Showing posts with label starting over. Show all posts

Monday, 16 January 2012

The Dating Game...

Source: pinterest
As a single lass whose broken heart has been carefully glued back together over the last year or so, I am starting to notice more and more avenues  available for me to meet my next conquest, the man of my dreams, a fella.


Being quite an open-minded sort, in the past I have ogled the online options, given the introduction agency scene a whirl and speed-dated (the rapid, not drug-induced, kind) with assistance of locks and keys. No, not like that - that would be another type of blog entirely. It's actually quite harmless fun, until you realise you are - at 34 - the oldest in the room by a long way. And that was 8 years ago.

Today I read about a new method for the time-poor and travel-rich. Those clever pragmatists over at KLM have developed Meet and Seat which allows you to choose your on-board neighbours based on LinkedIn and Facebook profiles. They say it is an ideal opportunity for 'networking' but some pundits suggest it will be used more for matchmaking, whether that be between long term relationship seekers or those looking for the more abridged variety. I will use it to avoid crying babies and large, smelly people.

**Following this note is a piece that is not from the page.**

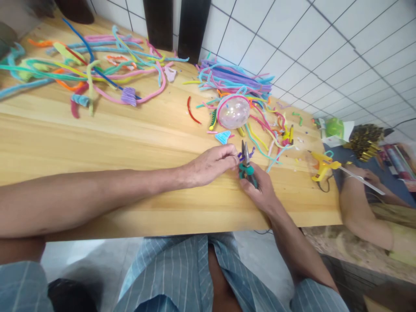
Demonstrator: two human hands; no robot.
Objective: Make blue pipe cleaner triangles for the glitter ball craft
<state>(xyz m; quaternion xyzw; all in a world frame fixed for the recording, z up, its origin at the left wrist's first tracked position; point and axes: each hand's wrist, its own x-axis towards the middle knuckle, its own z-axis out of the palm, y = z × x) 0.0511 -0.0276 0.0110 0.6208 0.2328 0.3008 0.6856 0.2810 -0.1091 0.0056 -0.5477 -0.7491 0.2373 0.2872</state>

There's been a ground swell of news and opinion about purposeful singledom too. Each week, I read Hannah Betts' 'Things You Only Know If You're Single' column in The Times Magazine (which you will have to pay to read for yourself thanks to bad Uncle Rupert). Last week's was '...that one should forget dating sites in favour of realism.' Nuff said on that score. She also writes stuff for The Telegraph which I fall over intermittently and which you can read online for free.

And just prior to Christmas, Elizabeth Tannen shared her thoughts on the whole scene over at The Huffington Post in Five Excuses For Being Single  By the way, Elizabeth has written a fab post called 'Letting Your Silly Out' on her own blog but I digress...again.

So this led me to think about dating. My approach in the past has been underpinned by the philosophy that if you open your eyes/mind, 'the universe provides'. But I've also read things which suggest we should treat finding a partner in the same way as finding a job. Know your 'audience', targeted selection, tailor your 'CV'. It just doesn't seem to have that joyous and romantic ring to it, does it? Nor does it sound fun.

My theory is that life happens the way it happens and if we remain open along the way, we stand a chance in spite of the pitfalls.

But I'm not quite sure what you would put on this CV.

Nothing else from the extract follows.